We’ve put a bunch of time into optimizing our docs for agents, for obvious reasons. The primary optimizations are mostly simple:

Serve true markdown content - massive tokenization savings as well as improved accuracy
Strip out things that only make sense in the context of the browser, especially navigation and JavaScript bits
Optimize various pages to focus more on link hierarchy - our index, for example, is mostly a sitemap, completely different than non-markdown

$ curl -H "Accept: text/markdown" https://docs.sentry.io/

---
title: "Sentry Documentation"
url: https://docs.sentry.io/
---

# Sentry Documentation

Sentry is a developer-first application monitoring platform that helps you identify and fix issues in real-time. It provides error tracking, performance monitoring, session replay, and more across all major platforms and frameworks.

## Key Features

* **Error Monitoring**: Capture and diagnose errors with full stack traces, breadcrumbs, and context
* **Tracing**: Track requests across services to identify performance bottlenecks
* **Session Replay**: Watch real user sessions to understand what led to errors
* **Profiling**: Identify slow functions and optimize application performance
* **Crons**: Monitor scheduled jobs and detect failures
* **Logs**: Collect and analyze application logs in context

...

In our case we actually use MDX to render these, so it involved a handful of parsing changes and overrides to allow certain key pages to render differently. The result: agents fetch pages that are much more actionable.

#Sentry

If a headless bot is fetching the website, the least useful thing you can do is serve it an authentication-required page. In our case we use the opportunity to inform the agent that there are a few programmatic ways it can access the application information (MCP, CLI, API, etc):

$ curl -H "Accept: text/markdown" https://sentry.io

# Sentry

You've hit the web UI. It's HTML meant for humans, not machines.
Here's what you actually want:

## MCP Server (recommended)

The fastest way to give your agent structured access to Sentry.
OAuth-authenticated, HTTP streaming, no HTML parsing required.

```json
{
  "mcpServers": {
    "sentry": {
      "url": "https://mcp.sentry.dev/mcp"
    }
  }
}
```

Docs: https://mcp.sentry.dev

## CLI

Query issues and analyze errors from the terminal.

https://cli.sentry.dev

...

#Warden

For projects like Warden, we actually set it up so the agent can hit the entire content to bootstrap itself:

Help me set up warden.sentry.dev

curl -H "Accept: text/markdown" https://warden.sentry.dev

# Warden

> Agents that review your code. Locally or on every PR.

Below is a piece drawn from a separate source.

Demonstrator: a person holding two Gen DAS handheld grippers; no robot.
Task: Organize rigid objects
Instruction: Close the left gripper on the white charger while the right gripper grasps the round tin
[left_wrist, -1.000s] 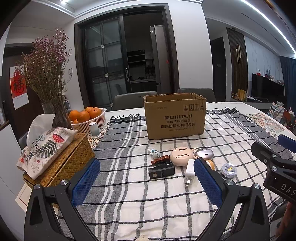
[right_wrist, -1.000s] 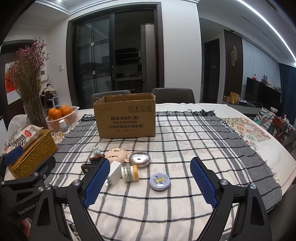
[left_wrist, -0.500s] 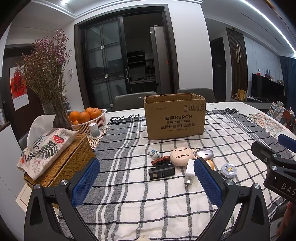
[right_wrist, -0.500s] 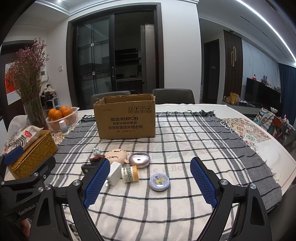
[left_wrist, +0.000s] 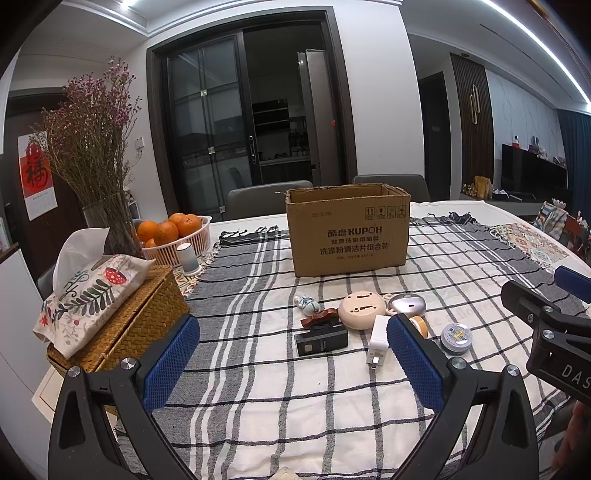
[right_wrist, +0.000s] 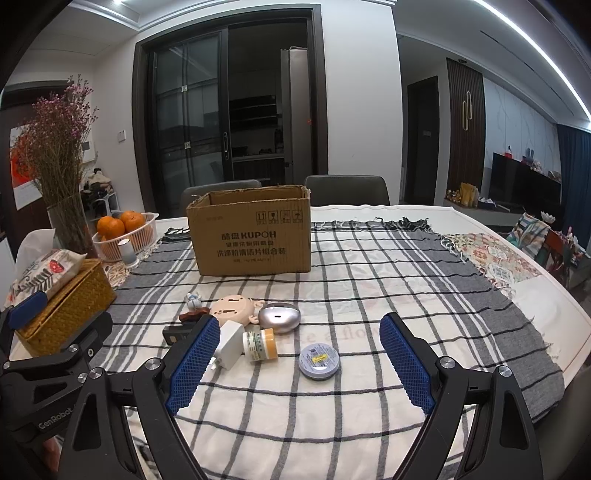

Warden watches over your code by running **skills** against your changes. Skills are prompts that define what to look for: security vulnerabilities, API design issues, performance problems, or anything else you want consistent coverage on.

Skills follow the [agentskills.io](https://agentskills.io) specification. They're markdown files with a prompt that tells the AI what to look for. You can use community skills, write your own, or combine both.

- Docs: https://warden.sentry.dev
- GitHub: https://github.com/getsentry/warden
- npm: https://www.npmjs.com/package/@sentry/warden

## How It Works

Every time you run Warden, it:

1. Identifies what changed (files, hunks, or entire directories)
2. Matches changes against configured triggers
3. Runs the appropriate skills against matching code
4. Reports findings with severity, location, and optional fixes

Warden works in two contexts:

- **Locally** - Review changes before you push, get instant feedback
- **In CI** - Automatically review pull requests, post findings as comments

## Quick Start

...

#That’s It

It’s simple and it works. You should do it. You should also pay attention to how patterns are changing with agents and update your optimizations as behavior changes.